Ensuite, le jeu est lent. En soi ce n'est pas réellement un défaut mais un parti-pris : les déplacements d'Aurora sont lents, le défilement des dialogues, la mise en scène, tout est lent. Si cela est totalement cohérent avec l'atmosphère du jeu et qu'on s'y fait, reste que par moment, c'est extrêmement EXTRÊMEMENT pénible. En combat, par exemple, où chaque animation prend énormément de temps (le combattant charge son coup, le délivre, la cible encaisse, les dégâts s'affichent, puis la cible se relève. J'ai chronométré, cela prend pas loin de dix secondes et croyez-moi, c'est long en pleine action) et rallonge artificiellement les combats. Sachant qu'il est impératif de combattre pour gagner des niveaux, cela peut devenir réellement crispant et on a envie d'appuyer sur "avance rapide". Ok, c'est le jeu qui veut ça mais n'y aurait-il pas eu une possibilité de raccourcir les animations de combat pour éviter de perdre vingt minutes à regarder Aurora reculer sous l'impact, faire tomber sa couronne, revenir à sa position initiale, récupérer sa couronne et la remettre sur sa tête DIX FOIS ? Même remarque pour certains dialogues, quand on lit relativement vite, les voir s'enchaîner aussi lentement casse totalement le rythme de lecture. Bref, un poil de nervosité en plus n'aurait pas été un mal.

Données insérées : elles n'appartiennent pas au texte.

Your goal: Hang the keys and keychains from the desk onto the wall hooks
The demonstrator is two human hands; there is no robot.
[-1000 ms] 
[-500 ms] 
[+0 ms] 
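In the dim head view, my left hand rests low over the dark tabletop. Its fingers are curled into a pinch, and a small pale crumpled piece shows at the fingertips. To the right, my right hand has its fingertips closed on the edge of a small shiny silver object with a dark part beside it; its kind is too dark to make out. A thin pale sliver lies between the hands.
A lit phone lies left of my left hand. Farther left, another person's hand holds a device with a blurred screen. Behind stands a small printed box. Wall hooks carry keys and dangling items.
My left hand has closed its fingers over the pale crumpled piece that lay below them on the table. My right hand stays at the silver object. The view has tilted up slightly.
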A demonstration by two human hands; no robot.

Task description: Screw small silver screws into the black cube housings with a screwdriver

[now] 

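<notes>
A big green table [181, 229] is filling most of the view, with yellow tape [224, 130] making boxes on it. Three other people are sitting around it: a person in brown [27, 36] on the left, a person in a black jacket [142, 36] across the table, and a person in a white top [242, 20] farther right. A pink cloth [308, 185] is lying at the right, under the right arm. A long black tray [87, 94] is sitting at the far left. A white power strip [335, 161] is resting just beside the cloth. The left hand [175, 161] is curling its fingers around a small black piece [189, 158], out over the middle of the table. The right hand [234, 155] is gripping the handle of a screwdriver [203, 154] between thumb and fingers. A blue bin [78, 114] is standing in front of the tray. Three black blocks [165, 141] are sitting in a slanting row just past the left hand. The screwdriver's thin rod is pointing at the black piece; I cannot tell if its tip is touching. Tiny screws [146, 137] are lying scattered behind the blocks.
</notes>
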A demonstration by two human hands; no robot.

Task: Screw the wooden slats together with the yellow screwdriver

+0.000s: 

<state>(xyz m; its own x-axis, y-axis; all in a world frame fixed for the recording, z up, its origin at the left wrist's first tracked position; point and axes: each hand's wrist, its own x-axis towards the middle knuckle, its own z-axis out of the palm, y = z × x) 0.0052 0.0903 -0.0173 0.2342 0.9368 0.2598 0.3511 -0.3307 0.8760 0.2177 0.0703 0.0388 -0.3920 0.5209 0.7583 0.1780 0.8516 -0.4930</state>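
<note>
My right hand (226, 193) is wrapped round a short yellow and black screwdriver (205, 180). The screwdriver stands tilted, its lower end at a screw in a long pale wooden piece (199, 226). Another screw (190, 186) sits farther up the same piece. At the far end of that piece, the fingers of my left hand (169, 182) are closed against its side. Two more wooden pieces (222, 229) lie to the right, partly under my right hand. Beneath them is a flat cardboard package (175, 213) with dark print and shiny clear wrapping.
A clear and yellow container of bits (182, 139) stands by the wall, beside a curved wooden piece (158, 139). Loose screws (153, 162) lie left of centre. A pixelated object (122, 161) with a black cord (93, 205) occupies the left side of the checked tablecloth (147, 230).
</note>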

Enfin, les ennemis, dont le chara design se renouvelle assez peu (je sais que les japonais en usent et en abusent dans leurs RPG mais non, messieurs d'ubi-soft, changer la couleur d'un ennemi ça n'est pas du chara design, c'est de la grosse fainéantise/de l'économie.). Pas dramatique mais un peu dommage quand on voit combien l'univers a fait l'objet de recherches et de travail.
Nonobstant ces défauts, Child of light reste une expérience vidéo-ludique de grande qualité, un bel hommage aux RPG nippons et une petite perle de poésie et de magie à côté de laquelle il ne faut pas passer. Si vous aimez les RPG, foncez. Pour ma part, j'ai encore pas mal d'étoiles coincées dans les yeux.